I have worked through the first two lessons and am now going through them again but this time with my own problem and data set in mind. I want to implement a model that classifies playing cards (Ace of Hearts, Jack of Spades, Four of diamonds, etc).
I created a set of images (~300) from a couple different decks of cards (all digital, not photos of cards).
My first attempt was to try to simplify the problem into two separate models. One model to classify the suit (spades, diamonds, hearts, or clubs) and another model to classify the rank (two, three, four, etc).
It seems like the model classifying the suit was able to reach 100% accuracy (but I’m worried it might be overfit?).
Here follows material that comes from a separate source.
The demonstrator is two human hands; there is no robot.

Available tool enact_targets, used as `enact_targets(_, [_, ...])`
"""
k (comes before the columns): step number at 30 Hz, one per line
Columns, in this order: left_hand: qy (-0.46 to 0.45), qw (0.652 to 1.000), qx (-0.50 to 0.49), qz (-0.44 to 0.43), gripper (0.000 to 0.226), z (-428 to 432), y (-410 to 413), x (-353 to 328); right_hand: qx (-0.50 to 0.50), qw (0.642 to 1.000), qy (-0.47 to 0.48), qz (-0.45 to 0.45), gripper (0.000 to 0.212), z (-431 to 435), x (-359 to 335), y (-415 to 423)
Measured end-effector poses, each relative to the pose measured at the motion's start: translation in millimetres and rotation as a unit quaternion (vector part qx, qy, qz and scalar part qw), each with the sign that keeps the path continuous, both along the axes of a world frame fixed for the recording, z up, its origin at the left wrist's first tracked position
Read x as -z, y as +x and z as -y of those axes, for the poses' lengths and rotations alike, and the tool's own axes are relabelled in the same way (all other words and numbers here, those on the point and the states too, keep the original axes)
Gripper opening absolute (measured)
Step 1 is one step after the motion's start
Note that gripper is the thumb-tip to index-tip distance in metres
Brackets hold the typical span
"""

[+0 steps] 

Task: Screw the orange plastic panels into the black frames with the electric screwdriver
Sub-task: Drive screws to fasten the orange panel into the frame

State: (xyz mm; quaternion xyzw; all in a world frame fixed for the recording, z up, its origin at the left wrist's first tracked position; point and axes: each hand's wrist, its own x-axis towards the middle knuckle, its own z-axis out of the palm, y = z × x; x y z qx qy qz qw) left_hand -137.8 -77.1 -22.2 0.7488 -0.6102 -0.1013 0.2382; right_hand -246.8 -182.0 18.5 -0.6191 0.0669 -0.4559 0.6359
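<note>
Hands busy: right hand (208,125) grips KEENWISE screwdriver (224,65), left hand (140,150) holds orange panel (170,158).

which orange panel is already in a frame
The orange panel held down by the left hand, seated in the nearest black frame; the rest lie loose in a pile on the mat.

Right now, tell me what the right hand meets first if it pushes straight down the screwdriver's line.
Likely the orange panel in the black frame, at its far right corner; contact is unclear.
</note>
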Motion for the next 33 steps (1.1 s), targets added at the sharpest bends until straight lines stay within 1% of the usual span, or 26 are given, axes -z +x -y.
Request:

However, the model trying to classify the rank does not do well at all. I’m pretty surprised by this because it feels like a simpler version of MNIST where there is no bad handwriting, all the characters are perfectly drawn so it should be quite simple.
Some of the cards have the rank drawn twice on the face of the card… some of the cards have dark background (most have white background).
Any ideas for what else to try to improve the rank classifier? I’m thinking maybe an extra preprocessing step that attempts to filter out the background color so they all are black/white or grayscale might help.
The other thing I had done was remove all transformations when building the data bunch because these aren’t photos. I don’t want any cropping / rotation / etc. I guess maybe it doesn’t make sense to use ImageNET pretrained weights for this use case?
Can I dive into why you’re not doing any transformations? It’ll substantially increase the number of training examples at no additional cost. Given you’re trying to predict on 13 classes, you only have ~23 training samples for each class. I’d give a read through of the transform docs (https://docs.fast.ai/vision.transform.html) and try training two models - one with transforms and one without.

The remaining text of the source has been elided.